In Jose Esteban Muñoz’s Cruising Utopia: The Then and There of Queer Futurity, he describes political philosopher Giorgio Agamben’s theory of gesture—that is, action and that which constitutes performance—as “means without ends” (91). In other words, gesture is something that occurs, but it is not in the service of any achievable end goal (despite an impulse to think otherwise). Rather, gesture is characterized by a nothing-ness that “interrupts the normative flow of time and movement” (91) because it does not contribute to the forward movement of time; instead, Muñoz urges us to see gesture as something that suspends time, not propelling it to unfold but expanding possibilities within time. Gesture, then, holds potential because of its ability to “interrupt” and defy normative time—an important potentiality because normative time has a distinct “heteronormative bent” (91). (Time has this “heteronormative bent” because it is coopted by institutions with a heteronormative agenda—we organize time around heterosexual acts, sync it with the heterosexual body, and time seemingly moves forward with heterosexual reproduction which helps reproduce the reigning social order.)

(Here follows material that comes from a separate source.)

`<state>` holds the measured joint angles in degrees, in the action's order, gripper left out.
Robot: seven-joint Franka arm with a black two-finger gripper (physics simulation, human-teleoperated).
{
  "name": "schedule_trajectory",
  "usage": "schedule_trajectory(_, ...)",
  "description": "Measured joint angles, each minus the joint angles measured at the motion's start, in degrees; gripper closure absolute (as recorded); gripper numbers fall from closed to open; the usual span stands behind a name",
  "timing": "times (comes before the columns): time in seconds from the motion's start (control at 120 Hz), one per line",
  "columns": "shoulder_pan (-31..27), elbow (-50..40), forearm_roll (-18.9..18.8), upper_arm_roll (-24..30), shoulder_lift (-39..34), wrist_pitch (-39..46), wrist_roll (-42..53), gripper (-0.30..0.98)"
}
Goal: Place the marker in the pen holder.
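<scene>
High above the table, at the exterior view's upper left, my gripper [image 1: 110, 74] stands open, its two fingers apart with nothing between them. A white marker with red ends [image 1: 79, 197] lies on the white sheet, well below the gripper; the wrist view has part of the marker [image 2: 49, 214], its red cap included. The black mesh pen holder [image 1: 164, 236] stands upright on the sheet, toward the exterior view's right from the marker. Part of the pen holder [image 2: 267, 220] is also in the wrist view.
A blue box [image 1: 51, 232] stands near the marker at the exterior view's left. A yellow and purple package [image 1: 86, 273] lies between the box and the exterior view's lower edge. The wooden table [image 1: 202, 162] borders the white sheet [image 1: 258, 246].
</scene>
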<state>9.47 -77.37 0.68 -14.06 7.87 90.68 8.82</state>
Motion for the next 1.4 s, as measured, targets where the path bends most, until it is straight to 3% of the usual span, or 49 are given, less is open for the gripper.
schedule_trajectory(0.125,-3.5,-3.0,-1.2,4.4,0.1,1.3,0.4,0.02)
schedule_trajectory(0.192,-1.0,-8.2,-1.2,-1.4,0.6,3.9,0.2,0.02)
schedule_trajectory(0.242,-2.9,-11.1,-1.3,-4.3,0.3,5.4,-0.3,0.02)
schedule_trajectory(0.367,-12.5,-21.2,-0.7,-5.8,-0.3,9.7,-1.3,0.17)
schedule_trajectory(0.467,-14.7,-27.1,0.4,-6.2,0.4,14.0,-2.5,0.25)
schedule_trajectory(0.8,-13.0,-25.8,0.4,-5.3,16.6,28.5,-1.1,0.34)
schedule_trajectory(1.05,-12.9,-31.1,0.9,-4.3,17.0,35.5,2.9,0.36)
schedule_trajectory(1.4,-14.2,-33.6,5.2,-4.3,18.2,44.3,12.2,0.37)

Not being in the service of an end goal, gesture can perhaps pave the way for other ends, thus holding the potential for futures not akin to the futures required and sustained by (hetero)normative time.

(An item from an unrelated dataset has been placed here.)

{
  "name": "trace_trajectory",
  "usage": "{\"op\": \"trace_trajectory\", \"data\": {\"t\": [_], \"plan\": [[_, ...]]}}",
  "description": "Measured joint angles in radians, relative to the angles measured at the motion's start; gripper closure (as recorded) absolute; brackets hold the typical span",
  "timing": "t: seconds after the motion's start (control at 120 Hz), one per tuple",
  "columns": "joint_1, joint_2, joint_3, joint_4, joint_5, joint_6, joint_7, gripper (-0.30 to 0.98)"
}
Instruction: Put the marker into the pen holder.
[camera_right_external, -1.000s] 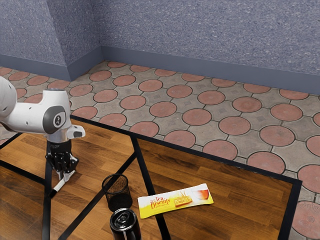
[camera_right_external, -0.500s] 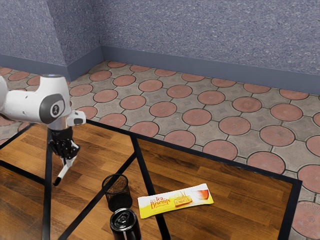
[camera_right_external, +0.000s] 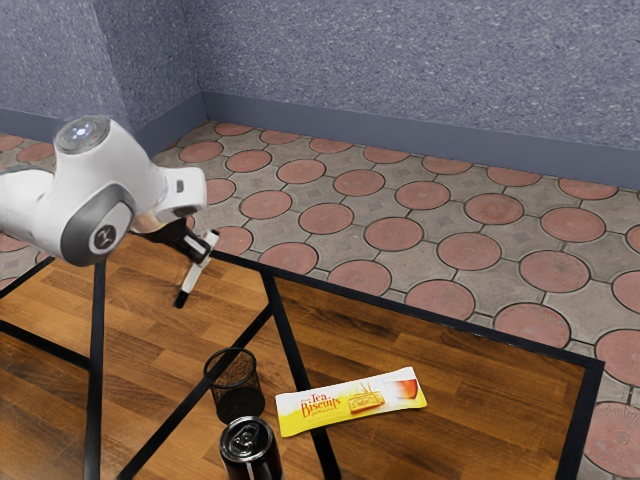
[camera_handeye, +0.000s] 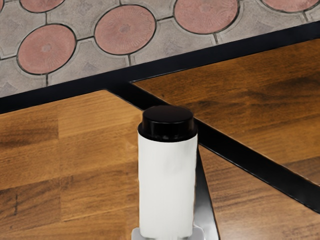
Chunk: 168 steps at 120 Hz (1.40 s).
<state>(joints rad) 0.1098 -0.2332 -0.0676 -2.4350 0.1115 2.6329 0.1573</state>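
At the frame's left, above the wooden table (camera_right_external: 450, 395), I am holding the marker (camera_right_external: 195, 277) in the gripper (camera_right_external: 207, 252); the jaws are closing on its pale barrel from two sides, parted by about its thickness, and nothing else is sitting between them. The marker is hanging aslant, its black end (camera_handeye: 168, 122) pointing down to the lower left; I am judging that a grip on the barrel is leaving this end free for entering first, though the tilt is calling for straightening before any lowering.

The black mesh pen holder (camera_right_external: 240, 402) is standing upright and open-mouthed left of centre near the bottom, ready for a drop from above; the black can (camera_right_external: 250, 455) is standing just beside it, near enough to be a knocking risk if I am coming in low.

At lower centre a yellow-and-white packet (camera_right_external: 352, 402) is lying flat, reading "Tea Biscuits" in red; smaller print above is defying me, as is the can's lettering; the arm's round emblem (camera_right_external: 103, 237) is showing no readable name.
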Motion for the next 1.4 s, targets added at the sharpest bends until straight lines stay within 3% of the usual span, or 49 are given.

This idea of gesture being a “means without ends” was reiterated for me when reading Judith Butler’s “Imitation and Gender Subordination.” She describes gender as a series of repetitive acts (or gestures) that the subject performs even though “repetition never fully accomplishes identity” (131). In other words, gender—and the subject supposedly doing gender—is never “fully” complete. Rather, these acts are always in the service of an impossible end goal, and thus can be considered “means without ends.” But while gendered performances are in the service of an inapproachable gendered end, gender is still a “compulsory performance” (130). In other words, even though there is no end or possibility for completion to gender, we do it anyway because we have to, perhaps even because we perceive the means will and do lead to some gendered end: our performative acts might allow us to say and even believe “I am [insert gender category here].”

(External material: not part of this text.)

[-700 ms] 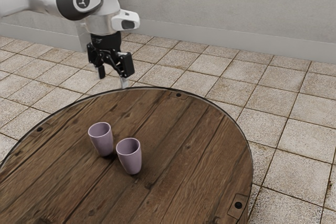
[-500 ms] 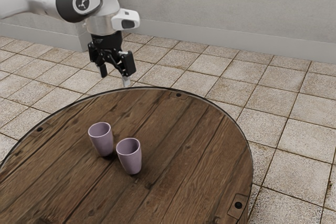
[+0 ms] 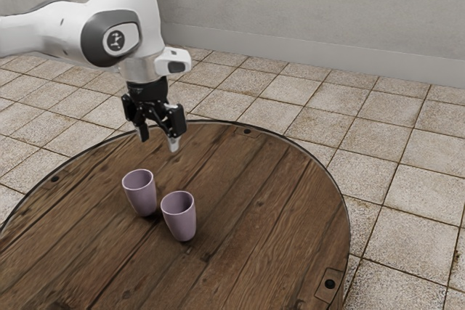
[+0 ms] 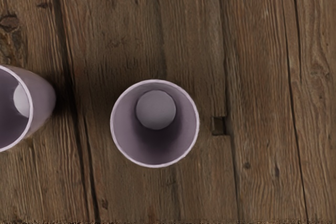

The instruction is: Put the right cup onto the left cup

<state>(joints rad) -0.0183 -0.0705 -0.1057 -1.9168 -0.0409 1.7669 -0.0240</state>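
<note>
Tool (image 3: 158, 143), fingers (image 3: 176, 123) apart, hangs lower than before, nearer both cups (image 3: 180, 221).

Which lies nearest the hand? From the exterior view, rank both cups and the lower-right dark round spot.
1. Exterior view's left cup and right cup: too close to call.
2. Dark round spot, by the table's edge, lower right.

Wooden table (image 3: 261, 208) — two mauve cups (image 3: 180, 221)
</note>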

But because gender is always happening, it follows that Butler has concerns with organizing these acts to be indicative of static identity categories. She opens the piece with her concerns over theorizing under the label of lesbian, and she worries that present use of the sign “lesbian” in this case impedes “future use of the sign. There is a political necessity to use some sign now, and we do, but how to use it in such a way that its futural significations are not foreclosed?” (126).

In a way, Butler is worried that we are too caught in the “ends” of the “means”—by necessitating gestures to lead to some neat and tidy category (thus implying some finished end), Butler worries that other not-yet-realized ends become “foreclosed.” What futures might become available to us if we abandon the present use of categories and labels to describe gender and sexuality? Is there really any viable way to eschew the “political necessity” to use categories in the present, or would doing so be a step backwards for activists who utilize the categories to promote social change? If gesture is, according to Munoz, “laden with potentiality” (91), can the gestures and acts that produce gender be laden with the same potentiality? How can we access that potentiality in the label-loving and, in some ways, label-necessary 21st century?